* [Aim of the task]: The expected result is an exact restatement of the data, free of pictures.

* [Data shown]:
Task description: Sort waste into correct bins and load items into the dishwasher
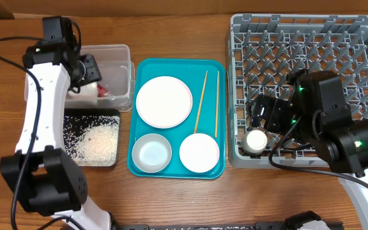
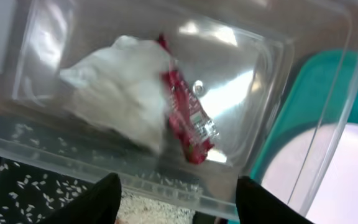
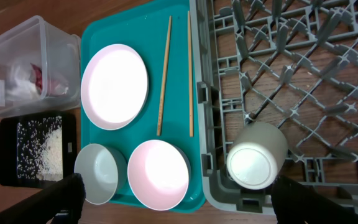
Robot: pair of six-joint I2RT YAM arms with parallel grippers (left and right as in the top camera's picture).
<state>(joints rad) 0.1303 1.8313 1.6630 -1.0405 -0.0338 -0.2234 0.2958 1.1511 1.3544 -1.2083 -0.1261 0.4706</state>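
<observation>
The red sauce packet [image 2: 188, 121] and crumpled white napkin [image 2: 120, 96] lie in the clear tub [image 1: 117, 54]. Rice grains [image 1: 101, 144] lie in the black tray [image 1: 82, 116]. My left gripper [image 2: 176, 202] is open and empty above the tub's near wall. The white cup [image 3: 255, 158] lies in the grey rack [image 1: 363, 32] at its front-left corner. The white plate [image 1: 164, 101], greyish bowl [image 1: 152, 153], pinkish bowl [image 1: 199, 153] and two chopsticks [image 1: 201, 101] rest on the teal tray. My right gripper [image 3: 176, 199] is open and empty, high above the bowls and cup.
The teal serving tray [image 1: 139, 73] sits between the bins and the rack. The rack's upright pegs [image 3: 291, 68] fill its floor. Brown wooden table [image 1: 190, 198] runs along the front.
</observation>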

* [Exercise response]:
Task description: Sort waste into correct bins and load items into the dishwasher
Robot: pair of six-joint I2RT YAM arms with parallel grippers (left and right as in the top camera's picture).
<state>(joints rad) 0.1303 1.8313 1.6630 -1.0405 -0.0338 -0.2234 0.2958 1.1511 1.3544 -1.2083 -0.1261 0.4706</state>
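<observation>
The red sauce packet [image 2: 188, 121] and crumpled white napkin [image 2: 120, 96] lie in the clear tub [image 1: 117, 54]. Rice grains [image 1: 101, 144] lie in the black tray [image 1: 82, 116]. My left gripper [image 2: 176, 202] is open and empty above the tub's near wall. The white cup [image 3: 255, 158] lies in the grey rack [image 1: 363, 32] at its front-left corner. The white plate [image 1: 164, 101], greyish bowl [image 1: 152, 153], pinkish bowl [image 1: 199, 153] and two chopsticks [image 1: 201, 101] rest on the teal tray. My right gripper [image 3: 176, 199] is open and empty, high above the bowls and cup.
The teal serving tray [image 1: 139, 73] sits between the bins and the rack. The rack's upright pegs [image 3: 291, 68] fill its floor. Brown wooden table [image 1: 190, 198] runs along the front.
</observation>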

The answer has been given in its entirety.